The “no taxation to fund discrimination” concept, if adopted in a principled manner, produces outcomes that are devastating to a vibrant religious pluralism, a part of which is vibrant religious institutions. As government’s role in society has expanded, it has become increasingly difficult for religious institutions to remain completely separate from government programs. In fact, in some instances the government has created programs that fully occupy a field in which religious institutions operate. For example, Medicare almost completely occupies the field of acute health-care insurance for the elderly. In these circumstances, religious institutions have the choice either to accept government payments or to close. In this situation, if the government forbids recipients of such funding to maintain their religious character through hiring, it eliminates whole classes of religious entities. Such a result would be the deathblow to a truly pluralistic society.
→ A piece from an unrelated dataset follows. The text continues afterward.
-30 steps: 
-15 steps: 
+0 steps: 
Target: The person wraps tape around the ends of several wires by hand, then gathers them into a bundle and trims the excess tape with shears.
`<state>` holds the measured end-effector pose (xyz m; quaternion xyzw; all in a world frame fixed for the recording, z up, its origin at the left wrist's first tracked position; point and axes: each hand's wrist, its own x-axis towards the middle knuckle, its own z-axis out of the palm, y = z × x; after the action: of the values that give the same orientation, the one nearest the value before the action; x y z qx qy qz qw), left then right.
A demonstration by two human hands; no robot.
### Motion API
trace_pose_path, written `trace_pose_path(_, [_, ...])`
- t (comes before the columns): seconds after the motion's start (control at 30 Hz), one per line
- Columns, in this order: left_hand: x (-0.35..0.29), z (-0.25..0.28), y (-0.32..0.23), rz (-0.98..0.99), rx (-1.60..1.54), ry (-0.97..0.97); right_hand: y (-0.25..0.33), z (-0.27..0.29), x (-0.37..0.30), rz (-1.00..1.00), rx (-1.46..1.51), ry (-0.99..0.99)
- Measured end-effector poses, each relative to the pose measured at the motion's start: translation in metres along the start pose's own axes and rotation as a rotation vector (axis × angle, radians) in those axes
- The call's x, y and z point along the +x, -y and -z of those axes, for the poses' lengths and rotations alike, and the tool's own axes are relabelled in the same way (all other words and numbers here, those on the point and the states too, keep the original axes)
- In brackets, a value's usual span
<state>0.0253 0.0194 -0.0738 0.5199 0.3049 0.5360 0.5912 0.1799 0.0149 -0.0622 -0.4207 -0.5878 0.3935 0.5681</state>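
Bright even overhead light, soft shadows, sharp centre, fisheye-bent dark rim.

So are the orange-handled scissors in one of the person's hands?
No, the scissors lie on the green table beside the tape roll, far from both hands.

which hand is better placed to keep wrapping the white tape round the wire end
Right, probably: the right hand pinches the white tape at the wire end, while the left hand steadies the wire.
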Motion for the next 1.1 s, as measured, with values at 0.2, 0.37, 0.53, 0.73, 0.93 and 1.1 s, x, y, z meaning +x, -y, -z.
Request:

Thus “no taxation to fund discrimination” when applied in a principled manner produces results that are on their face unacceptable and strike at the heart of a free and just society.
Yes, there are many solid reasons to oppose the faith-based initiative. But the “no taxation to fund discrimination” argument is not one of them. While the premise of the argument is faulted, it does expose a serious danger posed by the faith-based initiative; there are many who are willing to use strings tied to government funding to advance their social/political agendas at the expense of the integrity of religious institutions. Somewhat ironically, this may be the best argument against the faith-based initiative.
James Standish specializes in church-state issues. He earned his law degree cum laude from Georgetown University, Washington, D.C. He also has an M.B.A. from the Darden Graduate School of Business at the University of Virginia.
1The 78 percent figure was generated from a survey performed by the Pew Research Center. The Pew Forum on Religion & Public Life, “American Views on Religion,” Politics & Public Life, April 2001, p. 1.